— Exercise description —
Return only the lines running from the top of the entries to the line with "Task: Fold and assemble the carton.", inclusive, exactly as written.

— Stored entries —
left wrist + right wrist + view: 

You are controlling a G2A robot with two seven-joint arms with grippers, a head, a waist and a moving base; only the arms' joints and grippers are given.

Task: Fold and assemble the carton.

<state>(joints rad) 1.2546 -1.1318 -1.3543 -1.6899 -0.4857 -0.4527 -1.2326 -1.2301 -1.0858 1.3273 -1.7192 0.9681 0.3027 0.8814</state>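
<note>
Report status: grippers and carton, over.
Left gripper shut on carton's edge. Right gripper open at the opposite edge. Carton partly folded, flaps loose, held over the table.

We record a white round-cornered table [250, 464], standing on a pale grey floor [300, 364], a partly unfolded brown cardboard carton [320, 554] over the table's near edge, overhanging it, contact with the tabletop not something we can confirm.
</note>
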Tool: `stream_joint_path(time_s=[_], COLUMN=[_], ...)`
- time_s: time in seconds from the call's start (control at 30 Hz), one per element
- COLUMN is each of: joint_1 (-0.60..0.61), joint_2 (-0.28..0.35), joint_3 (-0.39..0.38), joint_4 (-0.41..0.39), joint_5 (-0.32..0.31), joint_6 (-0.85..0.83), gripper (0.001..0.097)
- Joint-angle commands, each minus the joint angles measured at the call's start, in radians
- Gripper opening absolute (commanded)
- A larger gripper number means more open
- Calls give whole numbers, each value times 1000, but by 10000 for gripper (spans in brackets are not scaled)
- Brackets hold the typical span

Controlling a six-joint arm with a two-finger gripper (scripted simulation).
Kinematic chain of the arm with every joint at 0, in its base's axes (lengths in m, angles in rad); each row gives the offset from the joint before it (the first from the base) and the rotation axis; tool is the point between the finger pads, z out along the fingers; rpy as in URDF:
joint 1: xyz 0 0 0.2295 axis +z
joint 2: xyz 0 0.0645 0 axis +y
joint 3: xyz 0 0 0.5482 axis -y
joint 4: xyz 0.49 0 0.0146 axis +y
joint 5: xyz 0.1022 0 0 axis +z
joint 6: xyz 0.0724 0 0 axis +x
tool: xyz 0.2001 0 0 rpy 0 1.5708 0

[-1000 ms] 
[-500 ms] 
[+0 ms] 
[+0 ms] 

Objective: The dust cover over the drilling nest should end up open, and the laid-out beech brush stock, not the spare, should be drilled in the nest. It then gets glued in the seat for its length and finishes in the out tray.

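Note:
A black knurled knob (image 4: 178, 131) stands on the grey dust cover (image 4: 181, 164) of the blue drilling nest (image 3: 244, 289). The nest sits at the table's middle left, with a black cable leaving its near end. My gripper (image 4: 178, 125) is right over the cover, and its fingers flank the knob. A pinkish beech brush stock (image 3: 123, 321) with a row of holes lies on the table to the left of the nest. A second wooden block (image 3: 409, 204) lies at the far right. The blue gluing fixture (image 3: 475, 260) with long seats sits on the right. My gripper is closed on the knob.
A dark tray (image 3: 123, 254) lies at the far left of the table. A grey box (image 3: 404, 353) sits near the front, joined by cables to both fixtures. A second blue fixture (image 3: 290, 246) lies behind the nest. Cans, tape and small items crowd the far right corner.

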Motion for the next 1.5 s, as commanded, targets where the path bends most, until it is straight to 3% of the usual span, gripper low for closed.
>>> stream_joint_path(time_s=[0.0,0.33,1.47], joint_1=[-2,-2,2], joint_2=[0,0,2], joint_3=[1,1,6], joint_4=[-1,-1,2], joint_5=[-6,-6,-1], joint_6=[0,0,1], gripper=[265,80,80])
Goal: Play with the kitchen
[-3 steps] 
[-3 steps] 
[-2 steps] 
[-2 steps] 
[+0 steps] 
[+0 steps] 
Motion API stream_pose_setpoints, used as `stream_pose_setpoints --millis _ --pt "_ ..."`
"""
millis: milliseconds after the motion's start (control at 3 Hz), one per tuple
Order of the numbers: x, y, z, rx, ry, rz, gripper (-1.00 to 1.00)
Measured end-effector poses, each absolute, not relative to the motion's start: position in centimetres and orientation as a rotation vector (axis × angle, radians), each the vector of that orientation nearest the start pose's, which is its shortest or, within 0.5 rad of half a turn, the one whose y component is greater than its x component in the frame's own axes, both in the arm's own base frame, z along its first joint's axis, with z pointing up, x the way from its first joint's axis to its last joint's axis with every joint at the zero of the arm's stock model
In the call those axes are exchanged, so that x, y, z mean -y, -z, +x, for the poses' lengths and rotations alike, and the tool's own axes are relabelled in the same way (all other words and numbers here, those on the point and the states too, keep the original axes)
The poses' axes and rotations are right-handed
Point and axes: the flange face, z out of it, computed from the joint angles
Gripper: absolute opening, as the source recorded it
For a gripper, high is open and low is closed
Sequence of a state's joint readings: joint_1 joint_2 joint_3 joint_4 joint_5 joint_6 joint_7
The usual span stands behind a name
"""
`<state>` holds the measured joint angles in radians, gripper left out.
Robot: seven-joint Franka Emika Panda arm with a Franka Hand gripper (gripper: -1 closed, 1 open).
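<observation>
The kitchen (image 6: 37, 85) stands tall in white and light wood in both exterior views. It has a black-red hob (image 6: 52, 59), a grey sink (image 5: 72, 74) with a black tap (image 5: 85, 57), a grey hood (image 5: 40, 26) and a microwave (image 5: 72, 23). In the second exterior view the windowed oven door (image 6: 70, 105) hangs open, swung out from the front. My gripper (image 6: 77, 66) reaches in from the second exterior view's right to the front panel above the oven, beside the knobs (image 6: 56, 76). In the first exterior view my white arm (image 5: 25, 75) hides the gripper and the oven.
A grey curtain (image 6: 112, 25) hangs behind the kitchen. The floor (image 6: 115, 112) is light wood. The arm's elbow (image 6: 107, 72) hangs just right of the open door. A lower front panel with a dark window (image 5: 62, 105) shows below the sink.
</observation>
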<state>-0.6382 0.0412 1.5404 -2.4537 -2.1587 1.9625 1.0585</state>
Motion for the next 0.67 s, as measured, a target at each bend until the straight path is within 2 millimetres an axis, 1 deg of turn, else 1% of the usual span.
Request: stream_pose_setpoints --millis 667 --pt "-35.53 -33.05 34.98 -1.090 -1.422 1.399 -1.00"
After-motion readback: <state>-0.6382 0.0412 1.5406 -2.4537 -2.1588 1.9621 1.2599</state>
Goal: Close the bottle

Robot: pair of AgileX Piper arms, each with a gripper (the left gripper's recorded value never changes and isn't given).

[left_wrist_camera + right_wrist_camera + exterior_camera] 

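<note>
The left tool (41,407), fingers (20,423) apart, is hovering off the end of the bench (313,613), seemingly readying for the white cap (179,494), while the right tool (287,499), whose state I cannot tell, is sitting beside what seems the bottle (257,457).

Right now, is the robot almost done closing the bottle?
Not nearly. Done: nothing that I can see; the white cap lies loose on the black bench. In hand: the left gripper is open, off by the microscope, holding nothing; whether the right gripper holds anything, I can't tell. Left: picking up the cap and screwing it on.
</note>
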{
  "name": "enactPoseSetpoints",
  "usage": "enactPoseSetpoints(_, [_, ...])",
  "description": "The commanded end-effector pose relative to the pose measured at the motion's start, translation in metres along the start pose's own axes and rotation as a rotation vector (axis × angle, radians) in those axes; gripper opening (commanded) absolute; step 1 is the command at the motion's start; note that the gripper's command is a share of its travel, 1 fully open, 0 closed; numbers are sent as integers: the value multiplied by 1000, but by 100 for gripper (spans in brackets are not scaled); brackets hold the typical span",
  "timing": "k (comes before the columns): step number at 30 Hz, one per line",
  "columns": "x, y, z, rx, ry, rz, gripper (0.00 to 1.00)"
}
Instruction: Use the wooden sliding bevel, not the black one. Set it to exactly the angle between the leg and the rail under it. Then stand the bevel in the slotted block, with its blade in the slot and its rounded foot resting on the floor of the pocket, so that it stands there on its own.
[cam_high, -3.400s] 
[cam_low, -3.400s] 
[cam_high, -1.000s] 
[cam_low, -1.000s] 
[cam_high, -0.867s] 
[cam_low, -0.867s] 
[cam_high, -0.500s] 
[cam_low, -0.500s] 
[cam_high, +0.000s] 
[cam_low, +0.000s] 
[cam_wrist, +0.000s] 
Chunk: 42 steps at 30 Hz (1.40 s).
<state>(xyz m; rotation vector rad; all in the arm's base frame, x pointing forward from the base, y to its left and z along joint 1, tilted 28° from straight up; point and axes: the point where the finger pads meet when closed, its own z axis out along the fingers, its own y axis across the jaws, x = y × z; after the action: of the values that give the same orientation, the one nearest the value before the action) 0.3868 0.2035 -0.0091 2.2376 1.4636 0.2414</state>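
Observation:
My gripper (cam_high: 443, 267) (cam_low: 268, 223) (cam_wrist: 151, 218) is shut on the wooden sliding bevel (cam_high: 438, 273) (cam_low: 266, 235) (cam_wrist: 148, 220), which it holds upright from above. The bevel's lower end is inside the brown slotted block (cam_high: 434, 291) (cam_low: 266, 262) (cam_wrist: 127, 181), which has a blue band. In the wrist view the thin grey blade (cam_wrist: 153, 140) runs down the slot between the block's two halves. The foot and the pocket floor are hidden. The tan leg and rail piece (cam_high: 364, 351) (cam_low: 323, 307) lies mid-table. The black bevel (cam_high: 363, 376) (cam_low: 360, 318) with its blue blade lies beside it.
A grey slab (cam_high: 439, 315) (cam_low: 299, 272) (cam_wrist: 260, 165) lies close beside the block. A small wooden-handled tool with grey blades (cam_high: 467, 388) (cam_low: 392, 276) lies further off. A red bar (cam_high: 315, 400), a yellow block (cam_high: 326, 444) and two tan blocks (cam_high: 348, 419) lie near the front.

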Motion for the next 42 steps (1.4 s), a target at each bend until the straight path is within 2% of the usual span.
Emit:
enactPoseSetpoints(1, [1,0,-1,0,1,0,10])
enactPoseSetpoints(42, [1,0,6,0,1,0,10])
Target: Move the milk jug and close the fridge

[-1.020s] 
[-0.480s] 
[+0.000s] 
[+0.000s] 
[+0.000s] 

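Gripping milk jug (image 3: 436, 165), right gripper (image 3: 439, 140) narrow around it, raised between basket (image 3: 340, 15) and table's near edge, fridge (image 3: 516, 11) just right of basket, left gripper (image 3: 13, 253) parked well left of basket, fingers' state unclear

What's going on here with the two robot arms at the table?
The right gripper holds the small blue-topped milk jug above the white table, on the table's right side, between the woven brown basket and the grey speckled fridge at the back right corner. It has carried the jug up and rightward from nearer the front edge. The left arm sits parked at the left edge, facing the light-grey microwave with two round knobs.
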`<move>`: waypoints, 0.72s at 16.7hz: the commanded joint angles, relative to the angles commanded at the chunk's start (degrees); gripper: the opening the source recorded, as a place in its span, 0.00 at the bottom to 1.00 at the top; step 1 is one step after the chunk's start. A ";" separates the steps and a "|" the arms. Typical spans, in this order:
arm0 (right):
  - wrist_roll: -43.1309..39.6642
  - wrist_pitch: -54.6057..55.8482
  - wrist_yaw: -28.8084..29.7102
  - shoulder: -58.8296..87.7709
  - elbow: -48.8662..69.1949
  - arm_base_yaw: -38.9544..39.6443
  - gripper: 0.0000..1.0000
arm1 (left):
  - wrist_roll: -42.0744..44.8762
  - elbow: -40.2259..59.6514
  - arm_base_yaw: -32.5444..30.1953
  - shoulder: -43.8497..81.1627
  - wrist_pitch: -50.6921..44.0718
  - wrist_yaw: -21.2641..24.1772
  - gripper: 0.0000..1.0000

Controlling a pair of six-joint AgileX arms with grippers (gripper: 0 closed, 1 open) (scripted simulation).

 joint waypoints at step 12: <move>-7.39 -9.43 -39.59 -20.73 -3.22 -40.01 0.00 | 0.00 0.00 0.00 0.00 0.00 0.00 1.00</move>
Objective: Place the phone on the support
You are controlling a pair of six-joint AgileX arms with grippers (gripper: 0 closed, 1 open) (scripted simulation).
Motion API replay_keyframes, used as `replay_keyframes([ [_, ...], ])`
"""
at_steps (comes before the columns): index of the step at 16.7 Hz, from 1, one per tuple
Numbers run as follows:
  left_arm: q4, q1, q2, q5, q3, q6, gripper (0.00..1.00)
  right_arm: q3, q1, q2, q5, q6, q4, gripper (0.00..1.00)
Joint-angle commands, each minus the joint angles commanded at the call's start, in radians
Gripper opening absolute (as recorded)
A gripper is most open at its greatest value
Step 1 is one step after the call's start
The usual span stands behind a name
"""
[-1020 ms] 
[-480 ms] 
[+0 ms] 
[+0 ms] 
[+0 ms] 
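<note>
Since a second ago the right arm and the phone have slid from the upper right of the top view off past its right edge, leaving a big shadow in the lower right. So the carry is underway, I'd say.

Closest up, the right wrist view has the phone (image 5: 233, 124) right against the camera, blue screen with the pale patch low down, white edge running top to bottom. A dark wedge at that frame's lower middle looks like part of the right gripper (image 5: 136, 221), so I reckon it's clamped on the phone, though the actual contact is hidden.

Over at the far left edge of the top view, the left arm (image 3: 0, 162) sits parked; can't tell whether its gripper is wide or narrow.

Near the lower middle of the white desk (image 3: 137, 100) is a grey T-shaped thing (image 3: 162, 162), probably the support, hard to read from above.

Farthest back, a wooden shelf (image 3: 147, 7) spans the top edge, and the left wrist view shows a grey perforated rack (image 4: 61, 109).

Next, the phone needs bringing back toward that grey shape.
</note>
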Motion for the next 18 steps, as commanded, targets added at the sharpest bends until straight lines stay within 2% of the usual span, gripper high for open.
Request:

— Answer for this exercise —
left wrist + right wrist + view: 

You are controlling a G2A robot with two seven-joint arms with grippers, a head, a waist and a moving base; only the arms' joints and grippers are given.

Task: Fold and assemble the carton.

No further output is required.